Hennig-Wellsow gilt als umstrittener Politiker, der sich dem Kampf „gegen alte und neue Nazis“ verschrieben hat. Im Gegensatz zu Wissler ist sie eine klare Verfechterin der Regierungsbeteiligung. Auf dem Parteitag setzte sie sich auch nachdrücklich für Rot-Rot-Grün in der Bundesregierung ein: “Warten wir nicht länger.”

JANINE WISSLER

Der hessische Fraktionsvorsitzende gilt seit langem als großes politisches Talent der Linkspartei. Die 39-Jährige hat keine Angst vor Konflikten und vertritt ihre Positionen freundlich und eloquent – und sie sind eindeutig links. Es geht um die “Rebellion gegen die Bedingungen”, betonte sie auf dem Parteitag. “Wir wollen Reichtum umverteilen”.

Wissler ist seit 1997 in außerparlamentarische Bewegungen involviert und seit 2001 im globalisierungskritischen Attac-Netzwerk aktiv. Darüber hinaus war sie lange Zeit im trotzkistischen Netzwerk Marx21 aktiv, das sich als Teil des neuen versteht links und zielt darauf ab, “die Macht der Unternehmen zu brechen”. Erst im Zuge ihrer Kandidatur als Vorsitzender beendete Wissler diese Mitgliedschaft.

Im Wiesbadener Landtag gilt Wissler als scharfzüngiger Redner. Damit gelang es ihr, das Gesicht der Linken in Hessen zu werden. Die gebürtige Hessenerin ist seit ihrer Jugend politisch aktiv. Sie kam durch die alternative Wahlarbeit und soziale Gerechtigkeit (WASG) in die Parteipolitik, aus der die Linkspartei durch die Fusion mit der PDS hervorging.

2008 wechselte sie erstmals in das hessische Landtag. Auch auf Bundesebene war Wissler lange Zeit kein Fremder, seit 2014 war sie stellvertretende Bundesvorsitzende.

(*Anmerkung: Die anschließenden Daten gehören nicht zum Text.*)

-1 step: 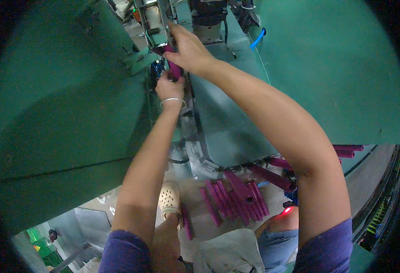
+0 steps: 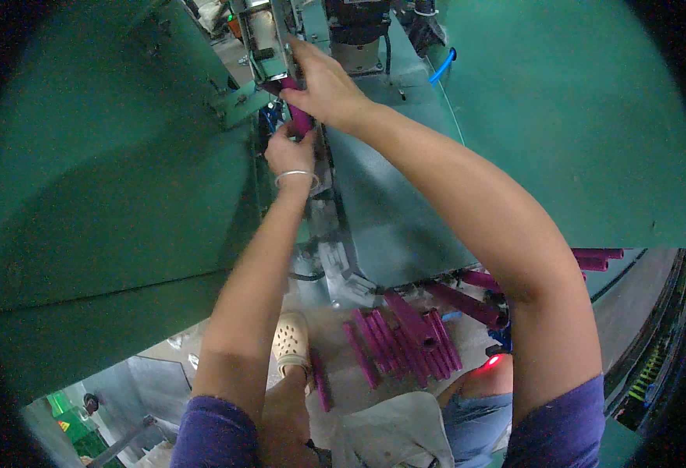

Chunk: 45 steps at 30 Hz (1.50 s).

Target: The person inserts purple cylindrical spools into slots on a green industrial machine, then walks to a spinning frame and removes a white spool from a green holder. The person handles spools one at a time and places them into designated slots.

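A magenta tube (image 2: pixel 300 120) sits at the machine's narrow channel, just below an upright metal bracket (image 2: pixel 266 35). My right hand (image 2: pixel 327 90) reaches over from the right and is closed around the tube's upper part, its thumb toward the left and its fingers beside the bracket. Below it, my left hand (image 2: pixel 288 154), with a silver bangle at the wrist, has thumb and fingers at the tube's lower end. The tube's far end is hidden under the bracket and my right hand.
Green panels (image 2: pixel 117 210) flank the channel on the left, and a green tabletop (image 2: pixel 569 132) on the right. A dark motor (image 2: pixel 356 39) stands behind. Several magenta tubes (image 2: pixel 374 343) lie below the machine, near my clog (image 2: pixel 290 341). A blue hose (image 2: pixel 441 69) rises at the right.
My left hand has shifted slightly down and left at the tube's lower end. The right hand and the tube look almost the same.
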### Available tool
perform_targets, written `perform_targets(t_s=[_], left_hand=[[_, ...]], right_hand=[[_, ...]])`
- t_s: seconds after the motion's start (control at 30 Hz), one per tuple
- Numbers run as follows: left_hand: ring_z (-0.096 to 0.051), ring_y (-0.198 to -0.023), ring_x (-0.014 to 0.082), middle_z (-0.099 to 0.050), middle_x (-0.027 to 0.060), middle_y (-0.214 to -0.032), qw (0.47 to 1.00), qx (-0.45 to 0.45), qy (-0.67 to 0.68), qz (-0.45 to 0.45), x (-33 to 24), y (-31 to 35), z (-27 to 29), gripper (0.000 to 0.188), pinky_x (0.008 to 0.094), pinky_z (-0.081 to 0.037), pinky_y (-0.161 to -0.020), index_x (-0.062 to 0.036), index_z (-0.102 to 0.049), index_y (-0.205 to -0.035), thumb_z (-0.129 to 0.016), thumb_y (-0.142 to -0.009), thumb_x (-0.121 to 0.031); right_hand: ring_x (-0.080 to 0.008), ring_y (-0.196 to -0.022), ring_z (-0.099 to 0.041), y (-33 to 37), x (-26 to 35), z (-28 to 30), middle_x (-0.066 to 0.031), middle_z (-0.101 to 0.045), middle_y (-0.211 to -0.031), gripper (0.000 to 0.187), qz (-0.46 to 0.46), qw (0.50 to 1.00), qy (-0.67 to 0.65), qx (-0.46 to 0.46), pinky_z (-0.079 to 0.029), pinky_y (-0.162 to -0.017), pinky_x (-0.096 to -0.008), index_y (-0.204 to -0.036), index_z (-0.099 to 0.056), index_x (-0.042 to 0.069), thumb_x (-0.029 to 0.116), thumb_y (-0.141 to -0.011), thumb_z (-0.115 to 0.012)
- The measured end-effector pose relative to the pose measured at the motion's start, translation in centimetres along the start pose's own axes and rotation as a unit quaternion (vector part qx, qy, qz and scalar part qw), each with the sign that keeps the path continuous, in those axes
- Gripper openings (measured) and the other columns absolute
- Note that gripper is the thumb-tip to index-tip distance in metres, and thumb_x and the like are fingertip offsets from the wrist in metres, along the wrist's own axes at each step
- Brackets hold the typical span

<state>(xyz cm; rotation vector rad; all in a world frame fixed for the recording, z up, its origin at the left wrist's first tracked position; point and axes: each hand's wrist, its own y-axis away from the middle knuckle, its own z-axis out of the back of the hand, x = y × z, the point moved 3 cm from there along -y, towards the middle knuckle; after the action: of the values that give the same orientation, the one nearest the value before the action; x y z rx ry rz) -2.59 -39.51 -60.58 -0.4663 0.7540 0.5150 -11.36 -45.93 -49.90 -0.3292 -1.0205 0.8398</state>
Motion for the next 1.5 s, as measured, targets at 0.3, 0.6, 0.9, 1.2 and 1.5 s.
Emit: perform_targets(t_s=[0.3, 0.6, 0.9, 1.2, 1.5], left_hand=[[-0.059, -0.077, 0.0323, -0.062, 0.0154, -0.08, 0.999, -0.001, -0.035, 0.015, -0.9, -0.6, 0.6, 0.026, 0.0392, -0.045, -0.068, -0.0052, -0.063, -0.087, -0.068, -0.067, -0.02], [-0.059, -0.07, 0.0326, -0.062, 0.0141, -0.075, 0.998, -0.064, -0.016, 0.008, -0.5, -0.7, -0.3, 0.033, 0.0381, -0.046, -0.065, -0.006, -0.065, -0.082, -0.074, -0.059, -0.027], [-0.06, -0.07, 0.0318, -0.063, 0.0128, -0.073, 0.989, -0.123, 0.054, 0.059, -1.7, -1.0, 0.2, 0.025, 0.0375, -0.046, -0.066, -0.0042, -0.061, -0.076, -0.073, -0.055, -0.011], [-0.058, -0.075, 0.0357, -0.061, 0.0188, -0.078, 0.994, 0.058, -0.09, 0.01, -2.5, -1.7, 1.8, 0.018, 0.0414, -0.047, -0.066, -0.0064, -0.064, -0.08, -0.068, -0.064, -0.015], [-0.058, -0.074, 0.0358, -0.06, 0.0201, -0.078, 0.997, -0.017, 0.058, -0.046, -2.1, -1.8, 1.1, 0.014, 0.0402, -0.046, -0.065, -0.0012, -0.063, -0.08, -0.062, -0.068, -0.007]], right_hand=[[-0.0374, -0.087, -0.055, -1.1, 0.3, 0.8, -0.0258, -0.054, -0.095, 0.073, -0.028, 1.0, -0.004, -0.007, -0.043, -0.075, -0.0385, -0.119, -0.035, -0.006, 0.015, -0.055, -0.064], [-0.0366, -0.102, -0.047, -0.7, 0.4, 0.6, -0.0245, -0.048, -0.109, 0.065, -0.007, 1.0, -0.009, 0.016, -0.039, -0.086, -0.0368, -0.117, -0.038, -0.004, 0.012, -0.06, -0.063], [-0.0364, -0.11, -0.04, 0.0, 0.6, 0.2, -0.0223, -0.04, -0.119, 0.075, -0.074, 0.995, -0.037, 0.047, -0.033, -0.095, -0.0359, -0.129, -0.024, -0.001, 0.004, -0.064, -0.063], [-0.0391, -0.101, -0.046, 1.2, 1.2, -0.3, -0.023, -0.046, -0.111, 0.064, -0.016, 0.998, 0.039, -0.036, -0.038, -0.086, -0.0377, -0.119, -0.035, -0.002, 0.005, -0.062, -0.064], [-0.0291, -0.091, -0.054, 0.7, 0.8, -0.8, -0.0183, -0.053, -0.101, 0.076, -0.094, 0.995, -0.014, -0.042, -0.043, -0.079, -0.0343, -0.128, -0.027, 0.001, 0.005, -0.062, -0.064]])
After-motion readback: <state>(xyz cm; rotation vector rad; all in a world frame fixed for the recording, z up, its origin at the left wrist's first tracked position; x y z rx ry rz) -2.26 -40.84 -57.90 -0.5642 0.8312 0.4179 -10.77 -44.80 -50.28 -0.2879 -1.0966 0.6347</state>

Wissler nimmt zum Thema Auslandseinsätze eine klare Position ein: Sie fordert die Bundeswehr auf, sich von allen Einsätzen zurückzuziehen – Hennig-Wellsow kann sich Bundeswehreinsätze im Ausland im Einzelfall als Blauhelme vorstellen. Wissler ist wie Hennig-Wellsow von den parteiinternen Richtungskämpfen der letzten Jahre nicht betroffen und will sich für eine neue Form der Kommunikation und Einheit in der Linken einsetzen.